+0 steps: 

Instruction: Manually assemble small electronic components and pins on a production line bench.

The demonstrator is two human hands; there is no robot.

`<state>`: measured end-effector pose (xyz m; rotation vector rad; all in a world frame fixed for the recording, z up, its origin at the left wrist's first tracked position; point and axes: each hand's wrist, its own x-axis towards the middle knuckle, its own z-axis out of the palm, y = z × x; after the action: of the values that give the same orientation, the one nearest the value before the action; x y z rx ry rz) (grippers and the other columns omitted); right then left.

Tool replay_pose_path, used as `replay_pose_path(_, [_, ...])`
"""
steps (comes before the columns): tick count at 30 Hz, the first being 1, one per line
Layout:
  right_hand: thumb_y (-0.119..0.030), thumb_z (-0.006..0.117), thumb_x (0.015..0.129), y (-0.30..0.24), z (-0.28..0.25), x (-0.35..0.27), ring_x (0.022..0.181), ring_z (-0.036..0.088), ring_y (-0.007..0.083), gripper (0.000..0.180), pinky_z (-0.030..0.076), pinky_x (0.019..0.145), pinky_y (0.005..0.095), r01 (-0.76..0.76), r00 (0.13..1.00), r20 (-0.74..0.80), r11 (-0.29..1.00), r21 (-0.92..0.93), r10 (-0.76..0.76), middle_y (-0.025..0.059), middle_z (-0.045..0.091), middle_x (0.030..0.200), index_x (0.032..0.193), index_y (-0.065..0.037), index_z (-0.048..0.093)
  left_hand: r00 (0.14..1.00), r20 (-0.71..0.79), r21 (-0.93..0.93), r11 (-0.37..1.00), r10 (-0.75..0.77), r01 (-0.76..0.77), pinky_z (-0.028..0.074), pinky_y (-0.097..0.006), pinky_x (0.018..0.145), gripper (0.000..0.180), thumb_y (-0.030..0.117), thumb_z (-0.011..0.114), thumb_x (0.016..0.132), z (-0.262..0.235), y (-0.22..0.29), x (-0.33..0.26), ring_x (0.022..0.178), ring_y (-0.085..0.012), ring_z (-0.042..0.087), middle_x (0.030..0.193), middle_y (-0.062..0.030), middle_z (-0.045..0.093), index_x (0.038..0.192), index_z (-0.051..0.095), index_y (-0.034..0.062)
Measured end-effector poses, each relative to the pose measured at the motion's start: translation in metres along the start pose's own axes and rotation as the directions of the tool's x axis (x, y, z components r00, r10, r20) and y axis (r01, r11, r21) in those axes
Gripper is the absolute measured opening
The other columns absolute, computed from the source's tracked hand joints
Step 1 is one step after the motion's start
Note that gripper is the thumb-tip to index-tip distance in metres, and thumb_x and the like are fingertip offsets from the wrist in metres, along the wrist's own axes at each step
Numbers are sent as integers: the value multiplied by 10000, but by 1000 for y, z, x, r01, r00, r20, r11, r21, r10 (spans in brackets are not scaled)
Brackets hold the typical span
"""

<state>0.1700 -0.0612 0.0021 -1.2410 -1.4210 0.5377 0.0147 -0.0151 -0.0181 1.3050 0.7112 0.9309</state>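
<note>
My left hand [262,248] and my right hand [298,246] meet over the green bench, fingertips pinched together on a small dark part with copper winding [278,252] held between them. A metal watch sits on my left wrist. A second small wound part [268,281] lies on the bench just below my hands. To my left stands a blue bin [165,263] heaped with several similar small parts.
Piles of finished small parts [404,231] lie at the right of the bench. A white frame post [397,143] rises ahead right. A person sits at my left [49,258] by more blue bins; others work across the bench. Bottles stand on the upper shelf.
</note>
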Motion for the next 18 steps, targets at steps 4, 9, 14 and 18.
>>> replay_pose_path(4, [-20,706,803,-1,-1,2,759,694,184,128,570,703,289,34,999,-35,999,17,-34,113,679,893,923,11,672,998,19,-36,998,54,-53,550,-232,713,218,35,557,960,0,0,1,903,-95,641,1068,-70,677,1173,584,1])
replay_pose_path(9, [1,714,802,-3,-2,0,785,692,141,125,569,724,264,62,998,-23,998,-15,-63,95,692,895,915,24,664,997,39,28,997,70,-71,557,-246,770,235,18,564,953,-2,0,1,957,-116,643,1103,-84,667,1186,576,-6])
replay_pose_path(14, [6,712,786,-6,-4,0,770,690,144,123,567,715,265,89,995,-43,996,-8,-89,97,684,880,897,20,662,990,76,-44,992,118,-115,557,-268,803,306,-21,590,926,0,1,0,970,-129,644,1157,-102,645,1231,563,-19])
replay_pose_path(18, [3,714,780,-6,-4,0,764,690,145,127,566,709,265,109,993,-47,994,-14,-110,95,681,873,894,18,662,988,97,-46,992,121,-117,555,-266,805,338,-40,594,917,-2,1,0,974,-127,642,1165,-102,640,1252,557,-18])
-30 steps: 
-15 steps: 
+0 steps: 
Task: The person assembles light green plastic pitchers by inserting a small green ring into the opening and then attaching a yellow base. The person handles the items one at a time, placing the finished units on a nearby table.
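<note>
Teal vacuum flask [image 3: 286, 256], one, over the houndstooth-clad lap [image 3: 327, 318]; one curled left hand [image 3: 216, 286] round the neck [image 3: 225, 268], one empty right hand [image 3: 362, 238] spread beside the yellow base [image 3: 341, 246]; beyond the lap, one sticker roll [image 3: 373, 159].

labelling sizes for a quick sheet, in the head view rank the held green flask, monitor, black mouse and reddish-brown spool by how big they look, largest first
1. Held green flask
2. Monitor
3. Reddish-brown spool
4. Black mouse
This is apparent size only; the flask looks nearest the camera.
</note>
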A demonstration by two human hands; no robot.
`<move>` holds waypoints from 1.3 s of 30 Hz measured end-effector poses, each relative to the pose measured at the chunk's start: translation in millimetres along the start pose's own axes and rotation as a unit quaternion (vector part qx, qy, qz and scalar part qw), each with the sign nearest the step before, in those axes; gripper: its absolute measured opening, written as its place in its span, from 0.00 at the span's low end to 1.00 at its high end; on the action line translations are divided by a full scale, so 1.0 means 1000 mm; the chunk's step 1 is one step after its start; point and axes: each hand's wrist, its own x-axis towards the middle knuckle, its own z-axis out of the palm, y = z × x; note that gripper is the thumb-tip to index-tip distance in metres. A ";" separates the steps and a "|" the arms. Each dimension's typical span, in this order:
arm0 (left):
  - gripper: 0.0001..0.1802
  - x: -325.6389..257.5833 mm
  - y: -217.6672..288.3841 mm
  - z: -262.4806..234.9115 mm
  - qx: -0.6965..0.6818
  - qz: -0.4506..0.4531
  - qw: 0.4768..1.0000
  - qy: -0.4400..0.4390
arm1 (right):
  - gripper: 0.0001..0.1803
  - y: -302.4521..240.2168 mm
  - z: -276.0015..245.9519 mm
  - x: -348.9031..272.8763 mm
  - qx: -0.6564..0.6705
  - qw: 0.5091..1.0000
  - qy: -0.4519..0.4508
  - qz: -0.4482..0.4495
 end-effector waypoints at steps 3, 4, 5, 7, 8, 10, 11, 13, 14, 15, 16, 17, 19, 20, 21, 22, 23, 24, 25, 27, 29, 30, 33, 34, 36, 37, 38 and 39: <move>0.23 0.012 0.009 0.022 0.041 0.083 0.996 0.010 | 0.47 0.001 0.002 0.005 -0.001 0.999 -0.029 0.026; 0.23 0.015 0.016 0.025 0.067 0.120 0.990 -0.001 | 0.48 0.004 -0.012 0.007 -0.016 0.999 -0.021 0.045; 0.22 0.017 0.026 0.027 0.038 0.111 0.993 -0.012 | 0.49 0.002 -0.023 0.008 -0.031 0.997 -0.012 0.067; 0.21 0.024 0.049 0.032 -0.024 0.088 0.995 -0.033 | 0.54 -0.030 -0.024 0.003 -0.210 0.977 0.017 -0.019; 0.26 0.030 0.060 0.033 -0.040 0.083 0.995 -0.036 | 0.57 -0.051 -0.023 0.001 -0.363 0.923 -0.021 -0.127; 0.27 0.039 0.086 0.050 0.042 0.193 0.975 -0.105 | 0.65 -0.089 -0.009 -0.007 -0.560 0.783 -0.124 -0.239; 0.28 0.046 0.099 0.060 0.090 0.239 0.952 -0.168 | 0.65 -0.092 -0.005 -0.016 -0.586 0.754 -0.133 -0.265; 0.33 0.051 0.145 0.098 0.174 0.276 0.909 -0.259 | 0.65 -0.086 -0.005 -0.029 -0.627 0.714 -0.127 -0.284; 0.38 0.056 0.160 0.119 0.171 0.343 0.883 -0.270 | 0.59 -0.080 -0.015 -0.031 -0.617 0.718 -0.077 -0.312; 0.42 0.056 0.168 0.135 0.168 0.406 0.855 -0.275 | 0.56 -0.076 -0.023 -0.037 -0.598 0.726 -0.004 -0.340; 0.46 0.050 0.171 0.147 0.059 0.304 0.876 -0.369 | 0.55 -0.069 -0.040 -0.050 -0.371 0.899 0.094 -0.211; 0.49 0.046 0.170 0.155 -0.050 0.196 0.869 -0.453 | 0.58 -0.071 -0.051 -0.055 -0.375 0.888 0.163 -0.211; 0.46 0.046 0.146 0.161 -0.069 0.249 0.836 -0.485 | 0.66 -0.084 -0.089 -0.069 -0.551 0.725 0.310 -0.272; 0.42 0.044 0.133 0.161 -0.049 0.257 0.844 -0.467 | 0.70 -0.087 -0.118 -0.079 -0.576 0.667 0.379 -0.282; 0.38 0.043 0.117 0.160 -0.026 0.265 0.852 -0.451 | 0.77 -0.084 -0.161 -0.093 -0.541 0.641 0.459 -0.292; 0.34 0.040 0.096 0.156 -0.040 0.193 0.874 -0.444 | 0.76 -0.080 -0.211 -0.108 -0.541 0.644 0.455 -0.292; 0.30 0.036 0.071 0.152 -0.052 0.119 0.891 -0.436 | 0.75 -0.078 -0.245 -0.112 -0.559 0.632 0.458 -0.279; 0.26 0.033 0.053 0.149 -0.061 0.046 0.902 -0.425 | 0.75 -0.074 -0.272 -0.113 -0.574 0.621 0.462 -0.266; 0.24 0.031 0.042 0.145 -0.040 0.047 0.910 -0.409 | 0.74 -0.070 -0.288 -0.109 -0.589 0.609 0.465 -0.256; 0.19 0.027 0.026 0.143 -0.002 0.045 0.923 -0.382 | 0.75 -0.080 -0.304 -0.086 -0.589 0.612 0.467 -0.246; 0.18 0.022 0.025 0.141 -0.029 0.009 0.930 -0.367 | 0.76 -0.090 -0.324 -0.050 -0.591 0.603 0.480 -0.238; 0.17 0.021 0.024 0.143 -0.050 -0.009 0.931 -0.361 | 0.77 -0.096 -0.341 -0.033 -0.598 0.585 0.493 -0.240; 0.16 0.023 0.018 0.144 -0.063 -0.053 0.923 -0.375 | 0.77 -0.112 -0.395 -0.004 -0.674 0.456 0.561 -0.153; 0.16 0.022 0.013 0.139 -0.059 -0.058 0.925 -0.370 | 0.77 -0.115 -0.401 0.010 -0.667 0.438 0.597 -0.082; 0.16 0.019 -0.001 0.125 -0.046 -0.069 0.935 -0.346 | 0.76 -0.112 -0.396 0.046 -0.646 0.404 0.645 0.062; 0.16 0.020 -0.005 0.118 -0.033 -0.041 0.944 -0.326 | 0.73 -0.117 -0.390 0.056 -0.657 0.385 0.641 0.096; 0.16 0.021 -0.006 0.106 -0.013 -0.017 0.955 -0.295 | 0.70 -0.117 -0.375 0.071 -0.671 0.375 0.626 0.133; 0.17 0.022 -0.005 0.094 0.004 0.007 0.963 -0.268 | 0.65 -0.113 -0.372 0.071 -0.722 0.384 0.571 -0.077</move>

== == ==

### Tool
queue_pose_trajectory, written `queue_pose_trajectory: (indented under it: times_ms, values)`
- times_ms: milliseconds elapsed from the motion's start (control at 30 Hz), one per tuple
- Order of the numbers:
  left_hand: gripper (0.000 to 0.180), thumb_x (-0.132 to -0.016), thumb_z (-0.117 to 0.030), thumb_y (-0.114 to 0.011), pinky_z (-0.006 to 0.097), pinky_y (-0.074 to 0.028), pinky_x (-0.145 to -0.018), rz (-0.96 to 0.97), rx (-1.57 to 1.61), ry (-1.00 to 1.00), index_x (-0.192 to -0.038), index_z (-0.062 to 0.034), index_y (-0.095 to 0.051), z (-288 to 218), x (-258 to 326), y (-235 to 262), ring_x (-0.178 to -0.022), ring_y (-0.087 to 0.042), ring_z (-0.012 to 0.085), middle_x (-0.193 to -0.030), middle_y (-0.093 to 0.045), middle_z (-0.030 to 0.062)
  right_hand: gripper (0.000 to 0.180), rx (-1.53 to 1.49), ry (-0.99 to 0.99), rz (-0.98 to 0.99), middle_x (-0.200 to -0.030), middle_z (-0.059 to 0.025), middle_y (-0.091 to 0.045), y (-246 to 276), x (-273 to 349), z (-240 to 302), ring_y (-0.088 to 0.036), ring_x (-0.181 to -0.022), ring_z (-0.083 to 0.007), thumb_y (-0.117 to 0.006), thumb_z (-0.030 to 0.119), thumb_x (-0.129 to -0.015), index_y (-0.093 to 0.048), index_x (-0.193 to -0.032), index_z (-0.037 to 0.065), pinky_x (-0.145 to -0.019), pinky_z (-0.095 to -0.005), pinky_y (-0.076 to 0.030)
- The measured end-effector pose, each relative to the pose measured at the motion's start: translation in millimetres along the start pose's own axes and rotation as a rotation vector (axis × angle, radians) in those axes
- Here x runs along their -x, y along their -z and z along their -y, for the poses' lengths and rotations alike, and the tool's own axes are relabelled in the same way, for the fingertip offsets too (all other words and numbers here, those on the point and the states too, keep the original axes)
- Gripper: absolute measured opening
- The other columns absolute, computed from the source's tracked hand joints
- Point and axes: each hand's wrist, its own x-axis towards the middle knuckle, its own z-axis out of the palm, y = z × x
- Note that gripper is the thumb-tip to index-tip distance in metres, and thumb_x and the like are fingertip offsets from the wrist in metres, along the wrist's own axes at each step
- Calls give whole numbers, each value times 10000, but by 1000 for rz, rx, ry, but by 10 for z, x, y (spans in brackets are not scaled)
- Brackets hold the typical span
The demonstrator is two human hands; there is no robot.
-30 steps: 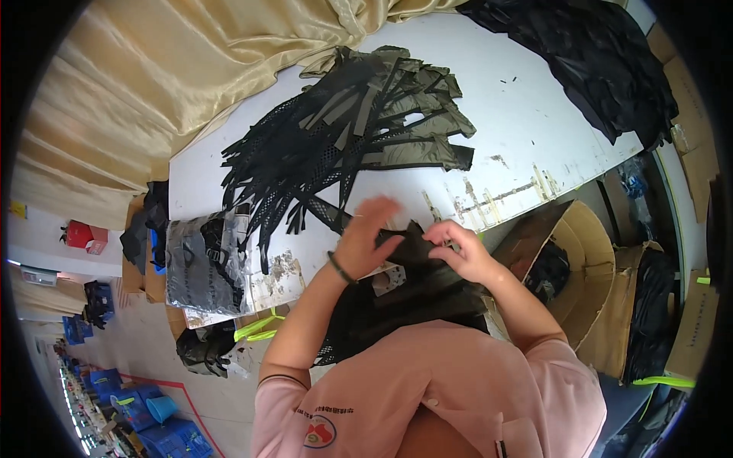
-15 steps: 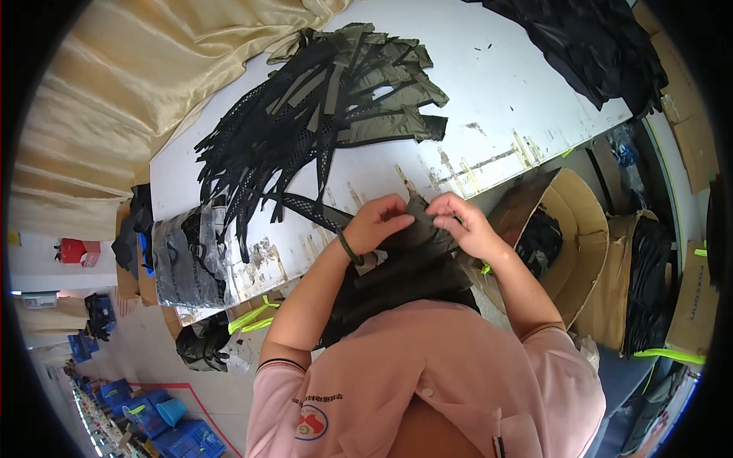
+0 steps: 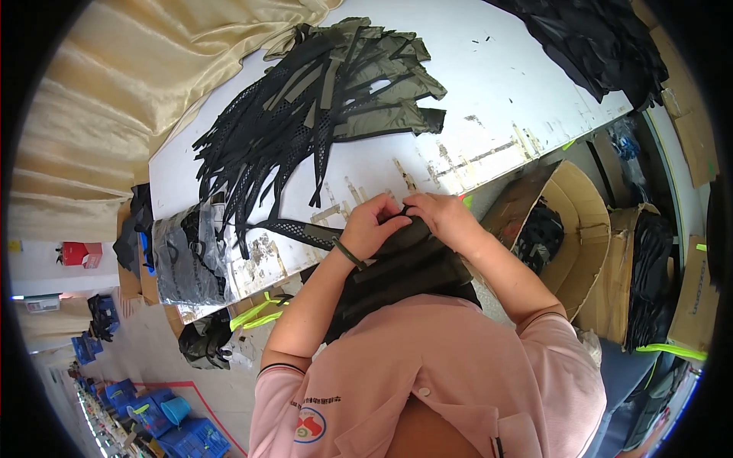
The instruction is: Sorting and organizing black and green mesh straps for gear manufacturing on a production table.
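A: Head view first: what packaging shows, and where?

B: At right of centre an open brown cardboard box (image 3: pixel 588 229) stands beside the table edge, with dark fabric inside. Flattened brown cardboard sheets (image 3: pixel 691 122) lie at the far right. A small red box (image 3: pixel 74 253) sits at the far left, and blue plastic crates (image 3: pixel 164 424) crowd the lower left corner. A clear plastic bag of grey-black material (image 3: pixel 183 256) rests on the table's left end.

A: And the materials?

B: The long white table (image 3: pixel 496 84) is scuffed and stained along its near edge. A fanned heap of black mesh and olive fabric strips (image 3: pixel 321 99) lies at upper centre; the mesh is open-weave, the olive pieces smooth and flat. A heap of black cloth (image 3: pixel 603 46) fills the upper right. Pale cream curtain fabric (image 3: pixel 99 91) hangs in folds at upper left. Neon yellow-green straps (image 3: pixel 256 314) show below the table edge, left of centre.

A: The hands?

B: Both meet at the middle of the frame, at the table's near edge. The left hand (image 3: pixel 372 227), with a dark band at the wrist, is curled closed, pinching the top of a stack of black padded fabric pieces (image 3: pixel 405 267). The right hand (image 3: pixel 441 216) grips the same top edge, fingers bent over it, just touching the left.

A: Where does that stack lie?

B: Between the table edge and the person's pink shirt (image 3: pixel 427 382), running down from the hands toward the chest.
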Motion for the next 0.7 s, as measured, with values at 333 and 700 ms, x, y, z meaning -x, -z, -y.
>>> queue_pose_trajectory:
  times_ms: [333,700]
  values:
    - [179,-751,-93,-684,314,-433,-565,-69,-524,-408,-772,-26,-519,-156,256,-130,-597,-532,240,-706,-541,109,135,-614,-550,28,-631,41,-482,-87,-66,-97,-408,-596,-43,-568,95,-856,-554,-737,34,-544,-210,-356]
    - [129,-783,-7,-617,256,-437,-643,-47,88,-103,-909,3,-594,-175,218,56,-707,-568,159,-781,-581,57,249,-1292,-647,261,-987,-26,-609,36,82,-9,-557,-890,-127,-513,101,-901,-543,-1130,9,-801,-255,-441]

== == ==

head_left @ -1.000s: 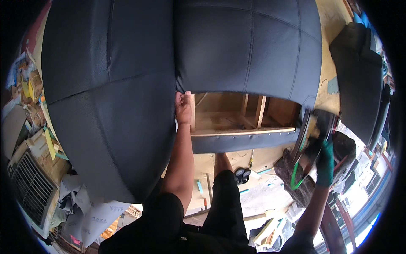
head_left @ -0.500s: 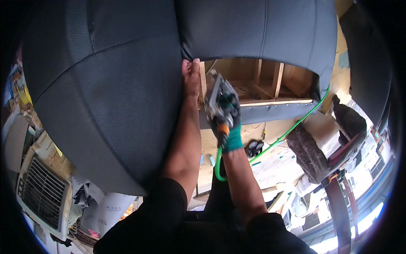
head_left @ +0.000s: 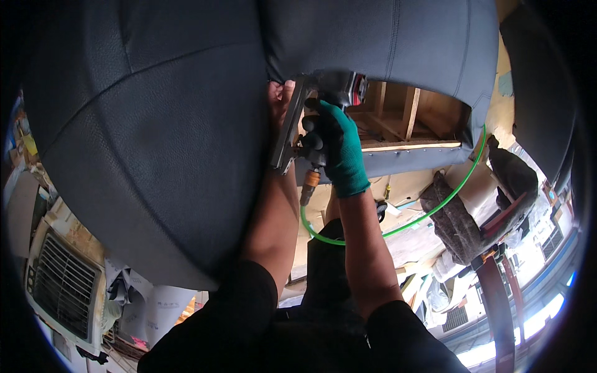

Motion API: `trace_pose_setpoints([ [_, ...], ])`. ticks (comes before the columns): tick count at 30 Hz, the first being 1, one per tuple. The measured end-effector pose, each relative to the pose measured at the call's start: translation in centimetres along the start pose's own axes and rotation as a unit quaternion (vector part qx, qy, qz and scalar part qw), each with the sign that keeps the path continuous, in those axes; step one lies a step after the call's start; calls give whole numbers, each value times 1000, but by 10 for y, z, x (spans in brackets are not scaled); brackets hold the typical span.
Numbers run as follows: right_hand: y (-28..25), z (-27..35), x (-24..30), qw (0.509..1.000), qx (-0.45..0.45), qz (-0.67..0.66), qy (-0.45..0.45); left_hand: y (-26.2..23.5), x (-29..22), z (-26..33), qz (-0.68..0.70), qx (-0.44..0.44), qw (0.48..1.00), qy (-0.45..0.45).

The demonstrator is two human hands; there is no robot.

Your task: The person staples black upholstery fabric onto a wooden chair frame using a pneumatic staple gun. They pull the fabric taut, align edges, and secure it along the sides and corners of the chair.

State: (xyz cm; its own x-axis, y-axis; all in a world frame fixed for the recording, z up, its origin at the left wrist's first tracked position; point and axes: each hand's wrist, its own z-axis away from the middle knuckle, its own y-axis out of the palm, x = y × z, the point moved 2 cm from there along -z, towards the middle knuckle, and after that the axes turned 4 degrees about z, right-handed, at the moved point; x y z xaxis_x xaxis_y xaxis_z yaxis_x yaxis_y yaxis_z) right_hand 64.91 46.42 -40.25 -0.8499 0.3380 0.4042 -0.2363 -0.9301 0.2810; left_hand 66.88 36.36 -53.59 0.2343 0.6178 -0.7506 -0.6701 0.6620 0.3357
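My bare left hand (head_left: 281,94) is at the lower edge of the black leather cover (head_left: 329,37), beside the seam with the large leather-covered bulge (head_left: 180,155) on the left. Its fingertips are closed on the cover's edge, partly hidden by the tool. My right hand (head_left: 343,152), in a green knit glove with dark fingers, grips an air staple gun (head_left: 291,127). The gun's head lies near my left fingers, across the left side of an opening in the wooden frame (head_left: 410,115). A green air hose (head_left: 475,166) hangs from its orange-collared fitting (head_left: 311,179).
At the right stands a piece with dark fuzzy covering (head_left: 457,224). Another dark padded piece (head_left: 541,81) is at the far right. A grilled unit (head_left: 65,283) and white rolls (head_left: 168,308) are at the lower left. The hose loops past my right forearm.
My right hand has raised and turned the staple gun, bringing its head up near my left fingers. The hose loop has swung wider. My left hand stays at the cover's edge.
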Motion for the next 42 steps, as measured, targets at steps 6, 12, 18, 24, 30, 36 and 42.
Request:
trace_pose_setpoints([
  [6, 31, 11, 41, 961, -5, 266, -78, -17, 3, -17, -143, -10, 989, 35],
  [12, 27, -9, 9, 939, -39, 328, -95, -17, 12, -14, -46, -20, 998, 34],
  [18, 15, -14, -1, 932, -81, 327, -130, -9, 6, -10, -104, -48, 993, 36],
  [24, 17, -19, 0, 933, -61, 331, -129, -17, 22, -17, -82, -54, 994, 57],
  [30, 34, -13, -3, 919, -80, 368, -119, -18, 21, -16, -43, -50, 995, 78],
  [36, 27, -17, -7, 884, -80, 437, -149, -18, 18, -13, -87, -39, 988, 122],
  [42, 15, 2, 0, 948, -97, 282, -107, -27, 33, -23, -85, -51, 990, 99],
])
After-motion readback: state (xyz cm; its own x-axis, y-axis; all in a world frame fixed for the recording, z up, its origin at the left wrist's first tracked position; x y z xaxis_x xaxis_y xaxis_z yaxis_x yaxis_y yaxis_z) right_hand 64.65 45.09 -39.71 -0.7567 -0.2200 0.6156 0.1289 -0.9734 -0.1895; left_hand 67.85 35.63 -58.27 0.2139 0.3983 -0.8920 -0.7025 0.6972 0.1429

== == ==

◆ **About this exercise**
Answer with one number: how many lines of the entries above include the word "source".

◆ **Output for this exercise**
2